WHAT NEEDS TO BE DONE: Using the listing that follows, report how many lines include the word "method", and add no other words.

THE DATA:
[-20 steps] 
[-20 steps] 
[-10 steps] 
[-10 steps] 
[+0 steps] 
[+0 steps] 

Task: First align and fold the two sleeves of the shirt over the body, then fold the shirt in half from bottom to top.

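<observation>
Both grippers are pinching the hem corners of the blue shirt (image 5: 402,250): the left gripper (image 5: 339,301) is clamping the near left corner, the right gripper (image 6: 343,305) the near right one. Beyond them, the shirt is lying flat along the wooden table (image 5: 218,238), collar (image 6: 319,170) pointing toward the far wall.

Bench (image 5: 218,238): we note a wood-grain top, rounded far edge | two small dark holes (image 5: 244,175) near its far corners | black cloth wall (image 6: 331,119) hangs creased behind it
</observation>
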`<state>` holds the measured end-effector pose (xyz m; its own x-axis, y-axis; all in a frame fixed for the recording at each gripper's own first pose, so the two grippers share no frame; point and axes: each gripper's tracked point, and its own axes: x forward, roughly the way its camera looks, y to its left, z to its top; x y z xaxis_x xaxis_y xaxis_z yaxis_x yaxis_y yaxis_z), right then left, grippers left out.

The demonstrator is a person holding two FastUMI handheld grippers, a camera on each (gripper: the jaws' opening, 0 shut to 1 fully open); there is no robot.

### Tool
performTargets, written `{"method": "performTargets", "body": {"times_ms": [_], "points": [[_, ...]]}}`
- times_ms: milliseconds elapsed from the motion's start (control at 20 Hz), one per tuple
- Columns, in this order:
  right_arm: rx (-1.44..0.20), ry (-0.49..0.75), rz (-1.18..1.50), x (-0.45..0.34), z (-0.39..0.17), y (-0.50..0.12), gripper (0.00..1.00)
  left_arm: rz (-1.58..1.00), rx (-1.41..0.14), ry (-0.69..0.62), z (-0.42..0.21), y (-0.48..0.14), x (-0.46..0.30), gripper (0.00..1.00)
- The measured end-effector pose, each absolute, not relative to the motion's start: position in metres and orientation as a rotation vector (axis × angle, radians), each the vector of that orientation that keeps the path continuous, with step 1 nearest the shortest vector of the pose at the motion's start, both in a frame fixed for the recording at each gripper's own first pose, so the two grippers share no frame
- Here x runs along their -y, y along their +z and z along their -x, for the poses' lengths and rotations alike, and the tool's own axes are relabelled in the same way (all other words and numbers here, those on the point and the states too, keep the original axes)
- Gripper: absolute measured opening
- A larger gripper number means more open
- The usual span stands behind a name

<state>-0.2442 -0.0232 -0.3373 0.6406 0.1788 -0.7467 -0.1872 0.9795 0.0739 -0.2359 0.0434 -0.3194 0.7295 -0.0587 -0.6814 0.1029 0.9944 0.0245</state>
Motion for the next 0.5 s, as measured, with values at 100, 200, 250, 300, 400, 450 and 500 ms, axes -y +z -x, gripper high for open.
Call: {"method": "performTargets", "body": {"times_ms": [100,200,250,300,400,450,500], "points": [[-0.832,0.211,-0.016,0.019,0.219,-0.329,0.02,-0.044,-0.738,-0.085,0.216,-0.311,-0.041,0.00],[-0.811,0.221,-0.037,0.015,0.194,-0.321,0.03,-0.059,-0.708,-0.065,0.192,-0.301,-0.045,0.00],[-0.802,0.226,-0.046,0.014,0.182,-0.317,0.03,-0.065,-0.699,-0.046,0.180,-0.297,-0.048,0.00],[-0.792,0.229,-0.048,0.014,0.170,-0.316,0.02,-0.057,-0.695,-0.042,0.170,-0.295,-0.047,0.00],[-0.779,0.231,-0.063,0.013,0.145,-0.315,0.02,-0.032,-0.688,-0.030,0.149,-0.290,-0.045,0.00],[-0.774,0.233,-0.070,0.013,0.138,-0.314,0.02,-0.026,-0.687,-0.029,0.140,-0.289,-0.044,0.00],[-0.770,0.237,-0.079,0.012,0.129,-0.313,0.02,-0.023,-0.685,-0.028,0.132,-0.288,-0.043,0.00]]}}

TASK RESULT: 2